> **What is expected**: Your answer is the lines below, exactly, from the one that contains "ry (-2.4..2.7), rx" through the one that contains "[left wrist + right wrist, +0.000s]", both included.
*** Extracted records ***
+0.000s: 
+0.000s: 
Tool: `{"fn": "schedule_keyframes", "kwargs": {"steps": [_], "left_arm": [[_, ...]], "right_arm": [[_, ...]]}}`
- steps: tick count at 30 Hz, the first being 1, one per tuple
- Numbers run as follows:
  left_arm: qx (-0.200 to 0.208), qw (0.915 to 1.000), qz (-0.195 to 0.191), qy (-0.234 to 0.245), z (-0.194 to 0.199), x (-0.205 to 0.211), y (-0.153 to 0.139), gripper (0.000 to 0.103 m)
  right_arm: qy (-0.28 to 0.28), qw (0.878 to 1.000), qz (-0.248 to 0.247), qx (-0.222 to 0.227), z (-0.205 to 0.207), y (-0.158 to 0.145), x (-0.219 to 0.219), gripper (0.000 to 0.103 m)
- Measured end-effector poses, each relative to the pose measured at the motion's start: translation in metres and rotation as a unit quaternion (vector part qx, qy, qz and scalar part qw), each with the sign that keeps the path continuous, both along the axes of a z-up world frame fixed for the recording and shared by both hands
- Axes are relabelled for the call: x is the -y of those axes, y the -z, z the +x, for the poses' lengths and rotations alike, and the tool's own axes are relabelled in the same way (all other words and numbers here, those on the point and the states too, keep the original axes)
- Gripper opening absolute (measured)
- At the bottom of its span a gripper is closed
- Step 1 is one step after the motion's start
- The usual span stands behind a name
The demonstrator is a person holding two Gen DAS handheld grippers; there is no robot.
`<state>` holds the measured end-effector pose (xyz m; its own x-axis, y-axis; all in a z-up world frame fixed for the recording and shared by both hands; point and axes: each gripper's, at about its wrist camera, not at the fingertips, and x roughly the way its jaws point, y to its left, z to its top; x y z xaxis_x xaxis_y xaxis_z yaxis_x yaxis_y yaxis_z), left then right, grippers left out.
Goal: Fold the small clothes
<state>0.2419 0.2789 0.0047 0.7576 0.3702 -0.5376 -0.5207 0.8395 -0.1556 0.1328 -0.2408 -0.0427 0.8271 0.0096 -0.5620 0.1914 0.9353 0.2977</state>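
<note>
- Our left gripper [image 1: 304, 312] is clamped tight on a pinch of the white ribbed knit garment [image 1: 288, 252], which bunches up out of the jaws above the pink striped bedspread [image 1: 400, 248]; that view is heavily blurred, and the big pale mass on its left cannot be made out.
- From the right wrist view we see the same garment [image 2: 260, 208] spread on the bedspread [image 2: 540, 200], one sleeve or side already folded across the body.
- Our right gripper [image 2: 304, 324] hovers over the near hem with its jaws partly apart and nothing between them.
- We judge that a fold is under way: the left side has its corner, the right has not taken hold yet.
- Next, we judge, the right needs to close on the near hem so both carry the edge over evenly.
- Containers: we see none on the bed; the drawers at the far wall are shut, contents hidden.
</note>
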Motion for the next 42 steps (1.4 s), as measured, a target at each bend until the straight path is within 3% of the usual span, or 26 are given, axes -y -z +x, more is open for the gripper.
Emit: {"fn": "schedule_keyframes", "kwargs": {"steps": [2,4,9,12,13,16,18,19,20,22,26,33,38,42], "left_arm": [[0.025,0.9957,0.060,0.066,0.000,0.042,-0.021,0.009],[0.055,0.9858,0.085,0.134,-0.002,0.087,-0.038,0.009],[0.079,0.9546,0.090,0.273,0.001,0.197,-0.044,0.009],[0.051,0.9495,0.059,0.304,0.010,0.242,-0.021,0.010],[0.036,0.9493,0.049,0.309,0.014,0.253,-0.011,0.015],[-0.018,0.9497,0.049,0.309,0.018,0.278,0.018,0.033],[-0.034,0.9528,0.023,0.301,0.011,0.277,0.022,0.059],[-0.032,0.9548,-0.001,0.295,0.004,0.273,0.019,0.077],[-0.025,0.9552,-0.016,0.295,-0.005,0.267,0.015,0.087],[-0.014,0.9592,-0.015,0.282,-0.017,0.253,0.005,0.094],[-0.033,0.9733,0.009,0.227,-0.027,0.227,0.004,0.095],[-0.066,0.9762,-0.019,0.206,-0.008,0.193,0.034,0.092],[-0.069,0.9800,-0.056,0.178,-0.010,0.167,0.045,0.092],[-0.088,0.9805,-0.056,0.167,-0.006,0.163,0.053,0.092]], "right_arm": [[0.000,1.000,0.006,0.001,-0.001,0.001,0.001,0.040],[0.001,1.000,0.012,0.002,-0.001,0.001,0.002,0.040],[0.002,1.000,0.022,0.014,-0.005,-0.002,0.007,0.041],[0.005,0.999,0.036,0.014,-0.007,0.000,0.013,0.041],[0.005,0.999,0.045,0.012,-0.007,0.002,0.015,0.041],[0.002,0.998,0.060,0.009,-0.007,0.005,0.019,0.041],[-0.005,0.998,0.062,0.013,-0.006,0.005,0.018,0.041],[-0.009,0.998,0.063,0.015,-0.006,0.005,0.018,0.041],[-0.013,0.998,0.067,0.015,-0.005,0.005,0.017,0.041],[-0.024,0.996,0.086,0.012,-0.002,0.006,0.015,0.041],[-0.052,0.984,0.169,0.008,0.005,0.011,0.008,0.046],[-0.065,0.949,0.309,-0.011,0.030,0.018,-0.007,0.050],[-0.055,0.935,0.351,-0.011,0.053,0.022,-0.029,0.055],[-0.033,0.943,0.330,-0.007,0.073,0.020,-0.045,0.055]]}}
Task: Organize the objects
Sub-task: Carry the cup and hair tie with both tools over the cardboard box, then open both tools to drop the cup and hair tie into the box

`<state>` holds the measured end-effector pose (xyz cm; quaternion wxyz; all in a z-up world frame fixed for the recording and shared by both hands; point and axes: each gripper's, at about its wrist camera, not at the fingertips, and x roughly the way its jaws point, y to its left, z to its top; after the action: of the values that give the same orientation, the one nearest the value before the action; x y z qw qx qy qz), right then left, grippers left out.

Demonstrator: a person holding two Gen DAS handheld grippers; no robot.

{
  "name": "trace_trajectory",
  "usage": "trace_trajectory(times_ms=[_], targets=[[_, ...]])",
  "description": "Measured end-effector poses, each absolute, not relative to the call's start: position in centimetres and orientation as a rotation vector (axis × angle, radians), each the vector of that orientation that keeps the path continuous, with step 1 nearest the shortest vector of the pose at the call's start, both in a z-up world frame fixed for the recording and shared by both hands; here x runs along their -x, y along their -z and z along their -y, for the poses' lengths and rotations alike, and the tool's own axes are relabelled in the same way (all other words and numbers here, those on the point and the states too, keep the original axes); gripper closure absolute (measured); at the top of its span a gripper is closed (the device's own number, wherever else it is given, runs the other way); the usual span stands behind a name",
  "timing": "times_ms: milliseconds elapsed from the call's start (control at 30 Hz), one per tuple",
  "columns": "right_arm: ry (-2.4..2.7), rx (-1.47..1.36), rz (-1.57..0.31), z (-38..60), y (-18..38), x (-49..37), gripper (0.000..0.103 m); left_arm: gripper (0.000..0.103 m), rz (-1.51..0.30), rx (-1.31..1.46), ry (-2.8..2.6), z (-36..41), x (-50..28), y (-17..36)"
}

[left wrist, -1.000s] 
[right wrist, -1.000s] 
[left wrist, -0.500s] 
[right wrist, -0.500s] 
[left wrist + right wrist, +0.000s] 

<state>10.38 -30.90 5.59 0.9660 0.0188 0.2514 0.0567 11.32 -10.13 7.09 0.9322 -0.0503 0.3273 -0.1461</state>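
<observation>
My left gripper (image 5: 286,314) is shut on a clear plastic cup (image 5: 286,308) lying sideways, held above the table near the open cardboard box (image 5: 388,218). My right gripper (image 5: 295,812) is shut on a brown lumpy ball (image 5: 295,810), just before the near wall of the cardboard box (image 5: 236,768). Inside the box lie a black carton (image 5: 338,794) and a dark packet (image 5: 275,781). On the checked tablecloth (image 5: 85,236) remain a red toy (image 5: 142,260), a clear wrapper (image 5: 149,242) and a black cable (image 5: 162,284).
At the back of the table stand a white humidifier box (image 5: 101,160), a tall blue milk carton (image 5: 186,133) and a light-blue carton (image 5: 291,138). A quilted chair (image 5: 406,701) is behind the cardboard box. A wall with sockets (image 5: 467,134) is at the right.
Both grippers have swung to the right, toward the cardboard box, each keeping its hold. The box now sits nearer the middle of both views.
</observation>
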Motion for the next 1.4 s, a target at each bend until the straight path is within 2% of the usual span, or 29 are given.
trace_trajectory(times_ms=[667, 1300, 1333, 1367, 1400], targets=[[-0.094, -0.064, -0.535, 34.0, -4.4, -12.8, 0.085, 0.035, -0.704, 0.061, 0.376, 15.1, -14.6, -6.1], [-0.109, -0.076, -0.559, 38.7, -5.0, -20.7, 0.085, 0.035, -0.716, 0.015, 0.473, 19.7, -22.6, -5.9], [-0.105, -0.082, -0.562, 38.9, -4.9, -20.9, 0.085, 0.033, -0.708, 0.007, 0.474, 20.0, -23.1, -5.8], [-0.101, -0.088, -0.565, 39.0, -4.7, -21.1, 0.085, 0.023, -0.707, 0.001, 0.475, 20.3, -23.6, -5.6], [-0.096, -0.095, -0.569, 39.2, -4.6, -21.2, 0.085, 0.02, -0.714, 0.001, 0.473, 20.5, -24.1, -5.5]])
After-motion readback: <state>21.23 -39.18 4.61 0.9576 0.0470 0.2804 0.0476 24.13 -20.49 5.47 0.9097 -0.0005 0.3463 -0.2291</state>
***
> **Output**:
  "columns": "right_arm: ry (-2.4..2.7), rx (-1.47..1.36), rz (-1.57..0.31), z (-38..60), y (-18..38), x (-49..37), gripper (0.000..0.103 m); left_arm: gripper (0.000..0.103 m), rz (-1.51..0.30), rx (-1.31..1.46), ry (-2.8..2.6), z (-36..41), x (-50..28), y (-17..36)"
}

[left wrist, -1.000s] 
[right wrist, -1.000s] 
[left wrist, -0.500s] 
[right wrist, -0.500s] 
[left wrist + right wrist, +0.000s] 

Work on this exercise is now finished.